Go through the records underneath and count the lines that include the string "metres". Give nothing but the number.

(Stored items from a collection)
▬▬▬▬▬▬
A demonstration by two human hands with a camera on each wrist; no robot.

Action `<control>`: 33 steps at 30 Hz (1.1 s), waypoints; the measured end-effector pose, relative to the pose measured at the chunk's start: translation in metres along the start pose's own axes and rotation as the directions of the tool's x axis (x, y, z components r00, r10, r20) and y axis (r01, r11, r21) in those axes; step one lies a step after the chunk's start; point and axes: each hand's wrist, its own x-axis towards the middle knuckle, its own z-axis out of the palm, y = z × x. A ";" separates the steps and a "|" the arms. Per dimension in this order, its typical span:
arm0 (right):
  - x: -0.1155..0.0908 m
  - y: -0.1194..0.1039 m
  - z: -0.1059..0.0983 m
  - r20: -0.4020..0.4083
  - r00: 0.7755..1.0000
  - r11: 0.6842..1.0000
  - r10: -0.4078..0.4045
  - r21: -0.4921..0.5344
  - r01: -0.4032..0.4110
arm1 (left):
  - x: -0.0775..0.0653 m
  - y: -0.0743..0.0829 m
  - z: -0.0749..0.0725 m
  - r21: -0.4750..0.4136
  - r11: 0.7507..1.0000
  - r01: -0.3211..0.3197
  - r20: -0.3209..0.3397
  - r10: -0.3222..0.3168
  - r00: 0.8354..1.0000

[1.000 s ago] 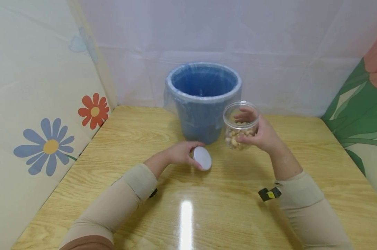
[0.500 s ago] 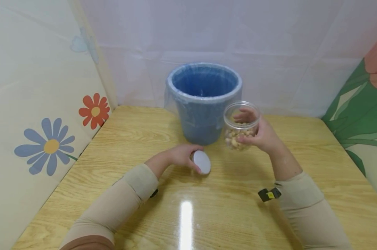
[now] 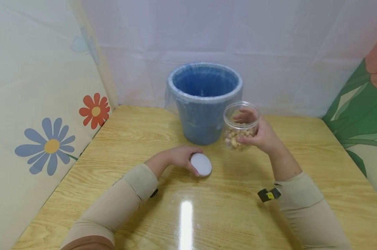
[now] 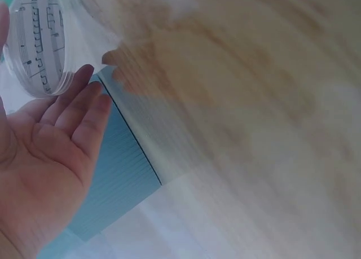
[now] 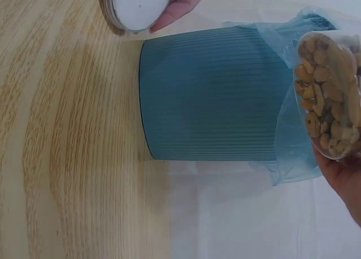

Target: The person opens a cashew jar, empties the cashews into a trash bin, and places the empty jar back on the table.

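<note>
My left hand (image 3: pixel 183 158) holds a round white jar lid (image 3: pixel 201 164) by its edge, thumb on the near side and fingers on the far side, low over the table. In the left wrist view the lid (image 4: pixel 40 42) shows a clear rim and printed music notes. Its exact contact with the table cannot be told. My right hand (image 3: pixel 263 133) grips a clear plastic jar (image 3: pixel 241 126), uncovered and raised before the bin's right side. Tan nuts, cashews among them, fill its lower part, seen through the wall in the right wrist view (image 5: pixel 327 95).
A blue ribbed bin (image 3: pixel 201 119) with a clear plastic liner over its rim stands at the back of the wood-grain table (image 3: pixel 138 132). Behind it hangs a pale wall sheet (image 3: pixel 138 80). Flower-printed panels (image 3: pixel 51 146) flank both sides.
My left hand has lowered the lid toward the table, and the lid has turned flatter, its white face more upward. The right hand and jar have barely moved.
</note>
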 end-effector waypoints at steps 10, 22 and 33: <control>0.001 -0.001 0.003 0.002 1.000 0.999 -0.009 0.046 0.009 | 0.001 0.000 0.001 0.084 0.996 -0.028 -0.003 0.028 1.000; 0.001 0.001 0.001 0.016 1.000 0.999 -0.007 0.038 0.007 | -0.002 0.007 0.003 0.180 0.982 -0.056 0.025 0.052 0.998; 0.000 0.002 0.000 0.017 1.000 0.999 -0.016 0.050 0.015 | -0.003 0.009 0.002 0.196 0.980 -0.040 0.052 0.030 0.998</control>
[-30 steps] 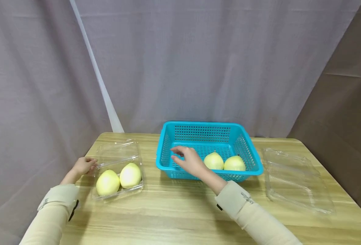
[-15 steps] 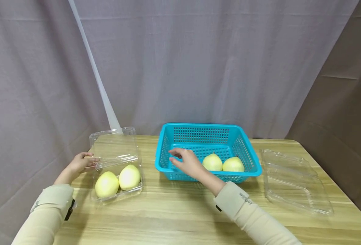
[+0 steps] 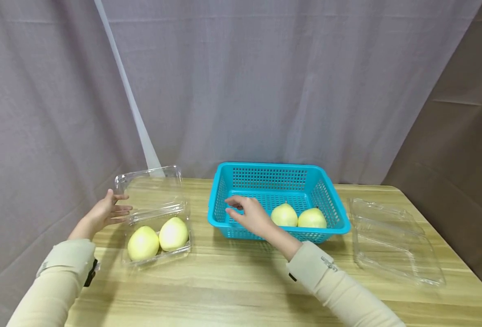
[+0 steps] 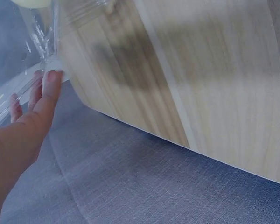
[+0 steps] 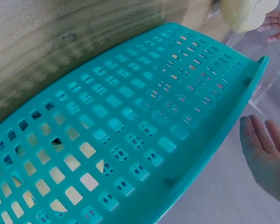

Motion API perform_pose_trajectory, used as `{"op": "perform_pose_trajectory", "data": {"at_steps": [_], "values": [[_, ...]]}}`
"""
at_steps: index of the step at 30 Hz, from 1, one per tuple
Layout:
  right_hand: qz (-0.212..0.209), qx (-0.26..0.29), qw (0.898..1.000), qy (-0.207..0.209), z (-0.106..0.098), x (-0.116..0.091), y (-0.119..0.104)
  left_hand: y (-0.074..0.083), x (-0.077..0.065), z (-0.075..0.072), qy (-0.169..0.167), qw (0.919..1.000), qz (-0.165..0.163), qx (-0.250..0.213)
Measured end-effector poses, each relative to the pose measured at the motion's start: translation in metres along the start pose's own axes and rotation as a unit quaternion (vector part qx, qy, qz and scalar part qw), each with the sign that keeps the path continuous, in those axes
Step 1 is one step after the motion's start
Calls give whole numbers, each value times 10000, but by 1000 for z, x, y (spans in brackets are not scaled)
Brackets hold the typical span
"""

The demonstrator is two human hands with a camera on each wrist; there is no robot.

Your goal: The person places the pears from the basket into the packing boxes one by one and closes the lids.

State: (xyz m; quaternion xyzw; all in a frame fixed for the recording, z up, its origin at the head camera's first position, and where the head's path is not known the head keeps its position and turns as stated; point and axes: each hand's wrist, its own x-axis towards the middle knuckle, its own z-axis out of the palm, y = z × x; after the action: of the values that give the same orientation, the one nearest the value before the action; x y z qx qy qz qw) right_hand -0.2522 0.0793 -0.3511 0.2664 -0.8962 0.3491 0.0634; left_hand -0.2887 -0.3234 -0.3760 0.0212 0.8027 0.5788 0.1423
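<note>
On the left of the table, a clear plastic clamshell box [image 3: 159,260] holds two pale yellow pears, a left one [image 3: 143,244] and a right one [image 3: 173,234]. Its transparent lid [image 3: 152,190] stands raised at the back. My left hand [image 3: 103,212] is at the lid's left side, fingers spread and fairly straight; in the left wrist view the fingertips [image 4: 53,77] lie against or close to the clear plastic. Over the front left of a blue basket [image 3: 279,231] hovers my right hand [image 3: 252,217], fingers bent loosely and holding nothing. Two more pears [image 3: 284,215] lie inside the basket.
Another clear plastic container [image 3: 396,245] lies opened out on the right of the wooden table [image 3: 224,286]. Grey curtain [image 3: 265,91] hangs right behind the table's back edge, with a brown cloth [image 3: 461,150] on the right.
The box's lid has swung up from lying low at the back to standing raised. My left hand has risen with it and its fingers have spread. My right hand has stayed put.
</note>
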Motion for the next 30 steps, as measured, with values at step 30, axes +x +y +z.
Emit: {"op": "perform_pose_trajectory", "data": {"at_steps": [30], "values": [[-199, 195, 9996, -102, 7, -4, -10, 14, -6, -19, -1016, 9889, -19, -1086]]}}
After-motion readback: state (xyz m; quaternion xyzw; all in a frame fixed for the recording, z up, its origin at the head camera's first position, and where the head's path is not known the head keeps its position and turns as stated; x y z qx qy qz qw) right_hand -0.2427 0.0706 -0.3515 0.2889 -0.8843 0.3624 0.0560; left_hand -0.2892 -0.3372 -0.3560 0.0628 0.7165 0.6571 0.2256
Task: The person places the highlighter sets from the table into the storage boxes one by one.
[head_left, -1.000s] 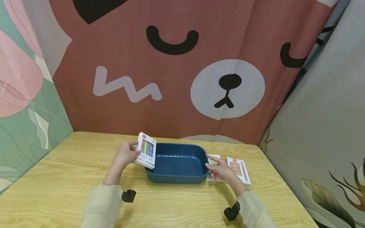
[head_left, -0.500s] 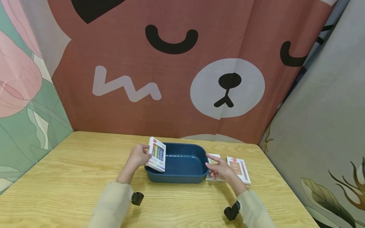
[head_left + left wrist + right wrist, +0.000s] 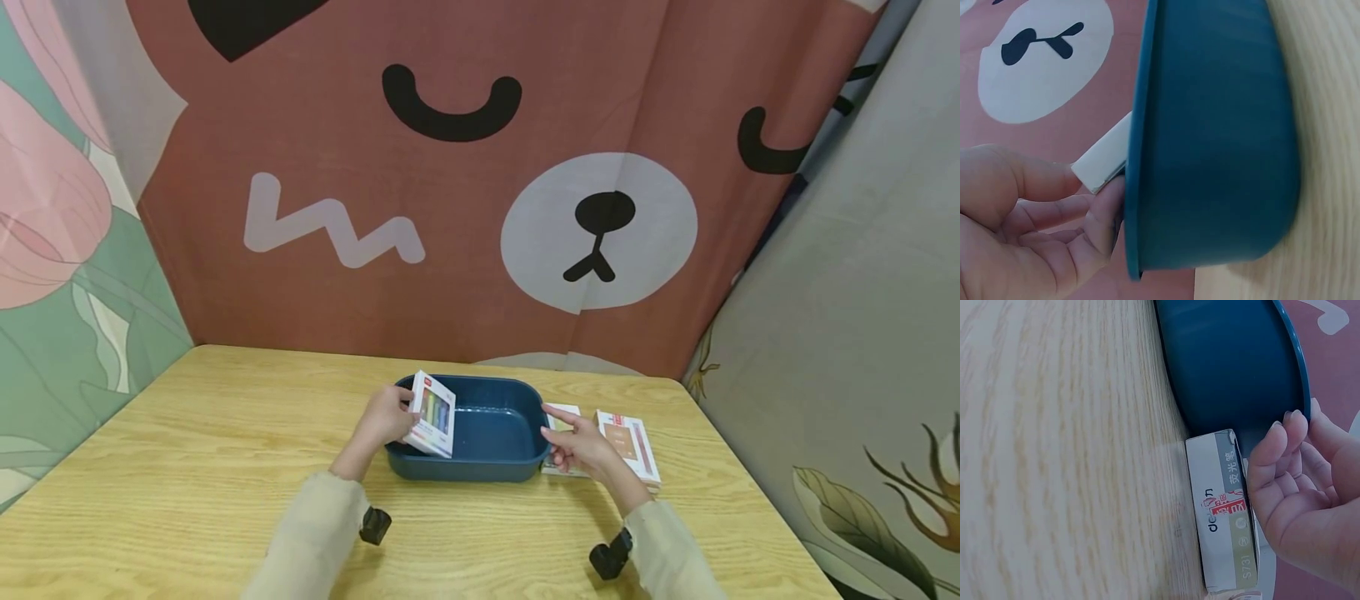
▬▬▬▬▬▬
Solved exercise: 2